Three regions of multiple consensus sequences alignment from the 41 RING-H2 or the 49 RING-HC groups that encompass the residues involved in zinc ligation are displayed. The circled numbers indicate the residues involved in zinc ligation. The amino acid length of three regions from the RING finger domain is shown: five residues encompassing ligands 1 and 2; 14 to 17 residues from the central region encompassing ligands 3, 4, 5 and 6; and five residues encompassing ligands 7 and 8. The shaded blocks indicate common residues to most RING fingers; J corresponds to any hydrophobic residue. The location of proline residues previously described in ATL and BTL families is enclosed by a rectangle. The symbol * denotes regions that deviate in length from the canonical sequence (FHC01, two extra residues; FHC02, two extra residues; FHC03, two extra residues in 50% of the proteins; FCH10, three proteins show the canonical distances and two proteins show an extra residue between the 4^th histidine and 5^th cysteine; FHC21, two extra residues). The symbol ** represents the alignment denoting a substitution of one of the zinc ligation residues in all members of the family (FHH11, C to D; FHC05, C to H). The underscore indicates a gap within the alignment.

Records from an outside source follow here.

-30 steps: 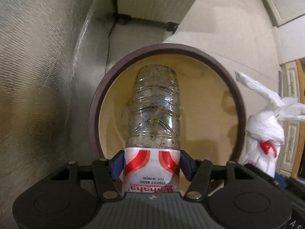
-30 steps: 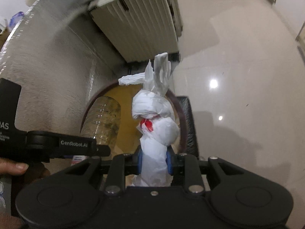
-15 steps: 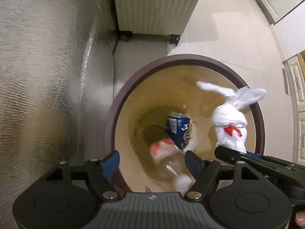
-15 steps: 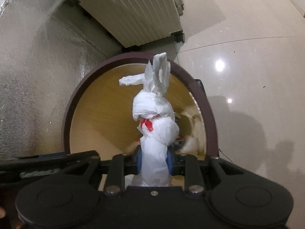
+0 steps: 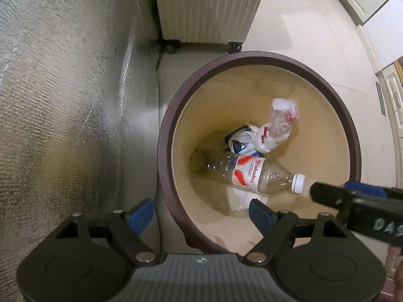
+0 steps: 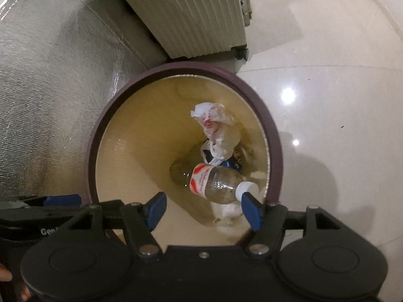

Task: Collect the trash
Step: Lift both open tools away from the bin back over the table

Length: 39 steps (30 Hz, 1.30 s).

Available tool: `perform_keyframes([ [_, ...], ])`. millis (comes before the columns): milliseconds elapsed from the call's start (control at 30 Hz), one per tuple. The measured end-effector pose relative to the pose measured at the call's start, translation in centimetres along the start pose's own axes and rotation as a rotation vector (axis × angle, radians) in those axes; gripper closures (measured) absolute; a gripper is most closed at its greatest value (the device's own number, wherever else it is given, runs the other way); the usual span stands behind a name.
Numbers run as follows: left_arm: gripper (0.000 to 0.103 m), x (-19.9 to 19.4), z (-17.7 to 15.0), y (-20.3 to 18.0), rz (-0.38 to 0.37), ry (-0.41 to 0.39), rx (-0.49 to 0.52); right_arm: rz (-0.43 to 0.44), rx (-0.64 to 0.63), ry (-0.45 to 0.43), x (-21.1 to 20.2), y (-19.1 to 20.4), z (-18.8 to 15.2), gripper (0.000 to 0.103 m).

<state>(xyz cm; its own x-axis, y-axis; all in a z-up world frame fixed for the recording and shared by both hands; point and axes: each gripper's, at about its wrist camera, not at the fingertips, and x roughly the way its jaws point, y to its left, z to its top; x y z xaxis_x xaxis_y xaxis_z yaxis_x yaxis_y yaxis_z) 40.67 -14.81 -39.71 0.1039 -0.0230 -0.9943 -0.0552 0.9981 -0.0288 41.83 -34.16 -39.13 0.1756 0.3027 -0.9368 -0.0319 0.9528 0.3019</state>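
While both grippers, left gripper (image 5: 201, 211) and right gripper (image 6: 201, 210), are opening with nothing between them, the water bottle (image 5: 248, 173) and white bag (image 5: 277, 130) lie inside the bin (image 5: 166, 136), so next comes finding more trash.

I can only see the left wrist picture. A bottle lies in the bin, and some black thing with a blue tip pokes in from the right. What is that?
Observer: That is the right gripper, the second hand-held tool. Its own camera shows both blue pads spread above the bin, jaws opening, nothing between them.
Operator: And what is on the far side of the bin, off to the right?
Observer: Glossy floor with two bright light reflections on it, and a dark shadow beside the bin.
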Motion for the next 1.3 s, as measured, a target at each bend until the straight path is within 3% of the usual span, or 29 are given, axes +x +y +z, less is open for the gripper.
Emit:
perform_keyframes([
  [200, 0.000, -0.3, -0.5, 0.6, 0.002, -0.017, -0.003, -0.006, 0.011, -0.032, -2.0, -0.4, -0.3, 0.032],
  [700, 0.000, -3.2, -1.8, 1.2, 0.000, -0.074, -0.010, -0.073, 0.008, -0.119, -6.1, -2.0, -2.2, 0.000],
  [1300, 0.000, -8.3, -4.5, 1.1, -0.043, -0.162, 0.033, -0.115, 0.026, -0.214, -10.3, -1.3, -6.1, 0.000],
])
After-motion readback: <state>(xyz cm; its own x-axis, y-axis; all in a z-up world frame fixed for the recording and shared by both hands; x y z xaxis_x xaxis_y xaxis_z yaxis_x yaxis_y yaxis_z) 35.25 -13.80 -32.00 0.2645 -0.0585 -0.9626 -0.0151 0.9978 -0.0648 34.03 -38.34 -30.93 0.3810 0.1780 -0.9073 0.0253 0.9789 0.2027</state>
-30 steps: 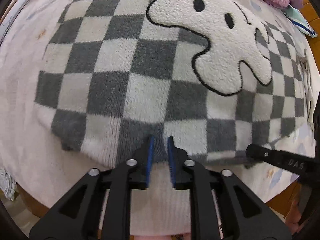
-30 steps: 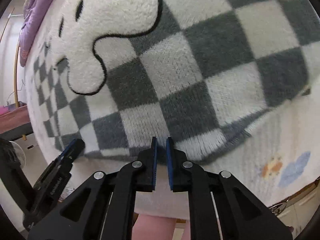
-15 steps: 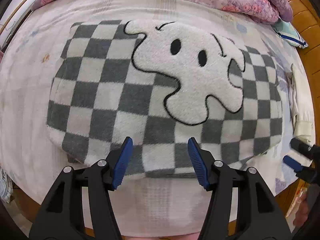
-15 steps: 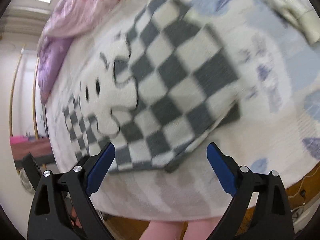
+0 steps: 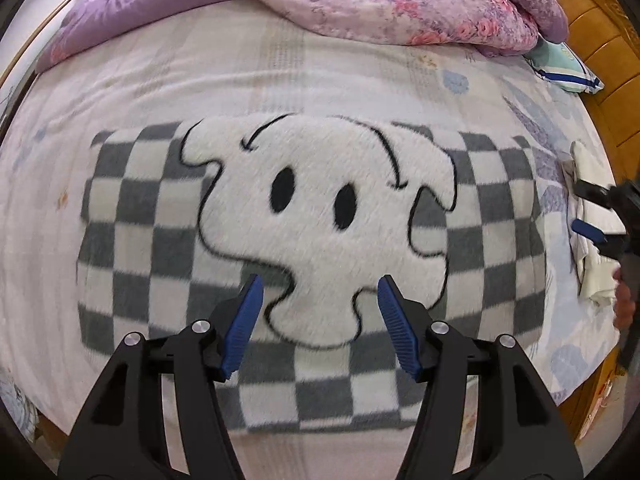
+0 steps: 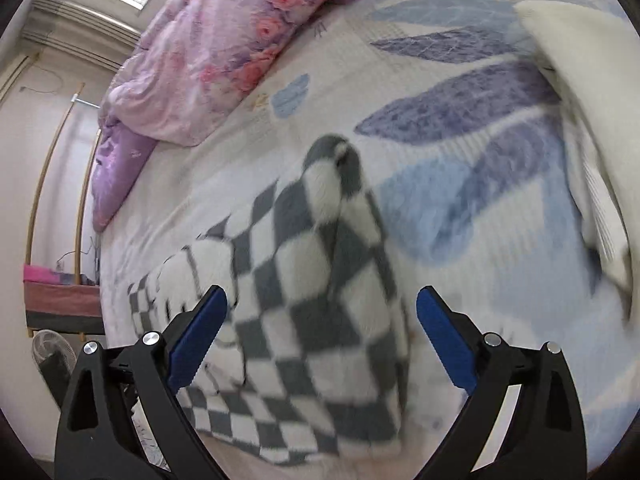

Fig 5. GLD and GLD-like LOGO sequences in A. thaliana RING finger proteins.

An alignment of four sequence LOGOs that include the GLD and GLD-like conserved motifs obtained from RING-H2 or RING-D finger proteins (from top to bottom: LOGO #4, #11, #173, and #2 FD; see S3 Table). The location of sequence homology among LOGOs is highlighted by the blue square in the diagram representation. Except for Group LHH15, in all cases the LOGO sequences were located upstream and adjacent to the RING domain. The average distance between the LOGO and the start of the RING finger domain is presented in numbers of amino acids (aas). The symbol * depicts groups for which at least 50% of the members included sequence LOGO #4.

Fig 6. Number of retrieved RING-type proteins types across eukaryotes.

The phylogenetic relationship between thirteen viridiplantae (two green algae and eleven embryophyta), thirteen animal (six vertebrates, three basal animals, two basal vertebrates, two invertebrates), two fungal, and two protist genomes was based on data from the National Center of Biotechnology Information (NCBI) taxonomy server (http://www.ncbi.nlm.nih.gov/Taxonomy). The color code for a selected group of organisms is displayed at the branches. The identifiers for each RING-type are displayed in S1 Table and a list of retrieved genes in S4 Table. The total number of RING finger proteins is shown at the last column.

Fig 7. Number of retrieved RING proteins across eukaryotes categorized based on A. thaliana groups.

A heat map shows the number of proteins in each of the 107 RING groups. The fprequency of RING proteins is shown according to a pale green-red scale. The species tree is shown in Fig 6. A detailed distribution of RING identifiers within the groups is displayed in S4 Table.